So what of Aristotle's totalizing generality Nature?
Nature, according to Aristotle, is an inner principle of change and being at rest (Physics 2.1, 192b20–23). This means that when an entity moves or is at rest according to its nature reference to its nature may serve as an explanation of the event. We have to describe how—to what extent, through what other processes, and due to what agency—the preconditions for the process of change or of being at rest are present, but once we have provided an account of these preconditions, we have given a complete account of the process. The nature of the entity is in and of itself sufficient to induce and to explain the process once the relevant circumstances do not preempt it.
- "Aristotle’s Natural Philosophy" (2023) by Istvan Bodnar - plato.stanford.edu
Thereby Aristotle reasons four required causes in increasing hierarchy: matter, form, efficient, and ultimate.

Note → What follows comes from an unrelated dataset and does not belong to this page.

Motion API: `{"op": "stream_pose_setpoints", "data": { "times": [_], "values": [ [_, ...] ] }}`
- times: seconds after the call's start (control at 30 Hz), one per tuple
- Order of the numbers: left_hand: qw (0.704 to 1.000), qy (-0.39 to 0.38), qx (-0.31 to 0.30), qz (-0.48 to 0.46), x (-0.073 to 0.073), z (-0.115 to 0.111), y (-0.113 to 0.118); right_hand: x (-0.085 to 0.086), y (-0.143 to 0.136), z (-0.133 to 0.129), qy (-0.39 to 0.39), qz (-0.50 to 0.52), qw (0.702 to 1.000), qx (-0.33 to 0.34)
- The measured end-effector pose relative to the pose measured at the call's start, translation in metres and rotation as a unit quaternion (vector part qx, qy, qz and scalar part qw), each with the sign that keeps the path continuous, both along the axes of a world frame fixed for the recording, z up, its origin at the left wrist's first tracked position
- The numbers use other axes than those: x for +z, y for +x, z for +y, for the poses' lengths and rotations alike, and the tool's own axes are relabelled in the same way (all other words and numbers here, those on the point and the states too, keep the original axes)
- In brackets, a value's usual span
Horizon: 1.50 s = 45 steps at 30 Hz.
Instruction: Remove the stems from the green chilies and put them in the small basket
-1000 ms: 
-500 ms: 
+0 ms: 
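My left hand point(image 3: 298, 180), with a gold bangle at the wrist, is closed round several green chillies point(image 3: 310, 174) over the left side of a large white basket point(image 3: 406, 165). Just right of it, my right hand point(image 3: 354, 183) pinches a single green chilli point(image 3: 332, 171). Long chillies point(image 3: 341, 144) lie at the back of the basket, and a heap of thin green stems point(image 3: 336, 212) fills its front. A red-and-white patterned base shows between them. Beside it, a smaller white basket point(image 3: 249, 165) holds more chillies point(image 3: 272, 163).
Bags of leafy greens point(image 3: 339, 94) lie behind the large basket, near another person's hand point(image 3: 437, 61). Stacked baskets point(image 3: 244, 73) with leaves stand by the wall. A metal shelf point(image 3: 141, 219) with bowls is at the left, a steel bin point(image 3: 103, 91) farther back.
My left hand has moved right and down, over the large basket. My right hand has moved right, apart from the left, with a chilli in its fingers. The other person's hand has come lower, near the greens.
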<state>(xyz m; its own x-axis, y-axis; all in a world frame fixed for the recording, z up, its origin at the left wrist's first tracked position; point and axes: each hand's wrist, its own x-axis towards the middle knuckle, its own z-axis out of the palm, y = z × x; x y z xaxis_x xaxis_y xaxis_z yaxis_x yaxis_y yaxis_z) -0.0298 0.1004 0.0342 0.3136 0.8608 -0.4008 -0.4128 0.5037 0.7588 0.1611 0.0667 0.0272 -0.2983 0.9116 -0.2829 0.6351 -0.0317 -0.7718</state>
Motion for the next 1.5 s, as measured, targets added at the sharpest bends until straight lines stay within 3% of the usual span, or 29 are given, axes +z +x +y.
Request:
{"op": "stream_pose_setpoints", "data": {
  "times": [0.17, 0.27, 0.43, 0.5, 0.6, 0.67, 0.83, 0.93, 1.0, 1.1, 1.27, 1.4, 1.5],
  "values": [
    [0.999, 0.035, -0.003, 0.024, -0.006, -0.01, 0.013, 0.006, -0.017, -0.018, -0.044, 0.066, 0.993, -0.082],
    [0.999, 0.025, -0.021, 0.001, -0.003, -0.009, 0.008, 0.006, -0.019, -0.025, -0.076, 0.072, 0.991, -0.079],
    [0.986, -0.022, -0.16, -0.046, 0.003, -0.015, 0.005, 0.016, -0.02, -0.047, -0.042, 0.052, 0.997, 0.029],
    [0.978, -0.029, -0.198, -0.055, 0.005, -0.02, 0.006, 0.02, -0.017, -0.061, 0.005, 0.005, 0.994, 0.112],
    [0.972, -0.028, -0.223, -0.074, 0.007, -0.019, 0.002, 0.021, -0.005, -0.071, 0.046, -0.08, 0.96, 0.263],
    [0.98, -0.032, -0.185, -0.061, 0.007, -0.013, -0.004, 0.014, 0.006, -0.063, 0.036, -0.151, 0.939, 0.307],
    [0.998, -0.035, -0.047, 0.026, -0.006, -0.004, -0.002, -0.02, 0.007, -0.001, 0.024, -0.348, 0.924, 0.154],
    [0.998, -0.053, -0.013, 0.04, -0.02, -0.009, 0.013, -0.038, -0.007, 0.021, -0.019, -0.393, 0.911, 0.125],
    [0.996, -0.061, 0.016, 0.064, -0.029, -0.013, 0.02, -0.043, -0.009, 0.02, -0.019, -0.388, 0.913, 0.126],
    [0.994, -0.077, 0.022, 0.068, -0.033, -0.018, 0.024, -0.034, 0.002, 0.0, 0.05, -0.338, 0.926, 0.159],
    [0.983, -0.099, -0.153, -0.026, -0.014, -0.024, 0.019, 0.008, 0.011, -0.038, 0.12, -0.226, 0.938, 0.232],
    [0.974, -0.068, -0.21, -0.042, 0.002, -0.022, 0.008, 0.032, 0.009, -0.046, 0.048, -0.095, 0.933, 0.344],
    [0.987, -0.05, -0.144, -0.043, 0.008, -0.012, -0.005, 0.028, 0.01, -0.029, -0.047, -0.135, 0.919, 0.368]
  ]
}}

Matter of a suitable nature can be given a suitable form by efficient causes towards the ultimate intention of an agent. Internally or externally, all four causes in the chain of causation are required for an explanation. Having (inadequately) dispensed with the Logos after rejecting the "Heraclitean doctrine" of the unity of opposites (Physics 1.2), Aristotle had to conceive of the Unmoved Mover to make his Physics work. Needing an ultimate cause for all motion, it must be the Unmoved Mover that Aristotle is intending when talking of Nature in total.
But maybe not. Aristotle's method is not that of experimental modern science. He is using what is commonly known to explain the unknowns of Nature.

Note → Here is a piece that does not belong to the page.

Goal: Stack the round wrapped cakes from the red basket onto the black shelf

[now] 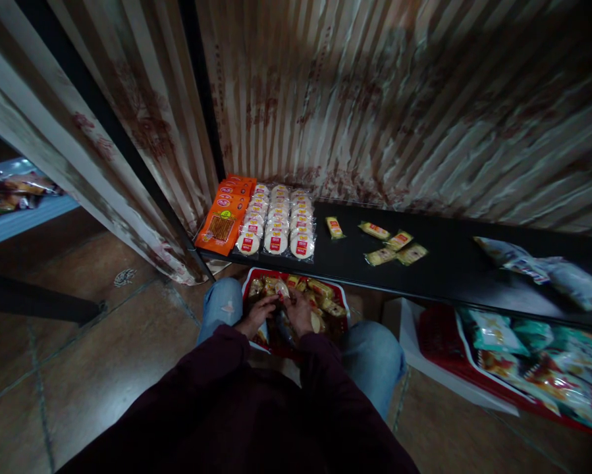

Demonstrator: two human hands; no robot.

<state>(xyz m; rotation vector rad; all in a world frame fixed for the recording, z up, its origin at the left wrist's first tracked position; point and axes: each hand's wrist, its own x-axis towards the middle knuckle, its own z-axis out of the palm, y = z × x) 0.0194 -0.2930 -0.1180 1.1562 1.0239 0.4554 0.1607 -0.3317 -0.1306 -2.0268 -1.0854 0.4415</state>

Plainly... in the science of Nature, as in other branches of study, our first task will be to try to determine what relates to its principles.
The natural way of doing this is to start from the things which are more knowable and obvious to us and proceed towards those which are clearer and more knowable by nature; for the same things are not ‘knowable relatively to us’ and ‘knowable’ without qualification. So in the present inquiry we must follow this method and advance from what is more obscure by nature, but clearer to us, towards what is more clear and more knowable by nature.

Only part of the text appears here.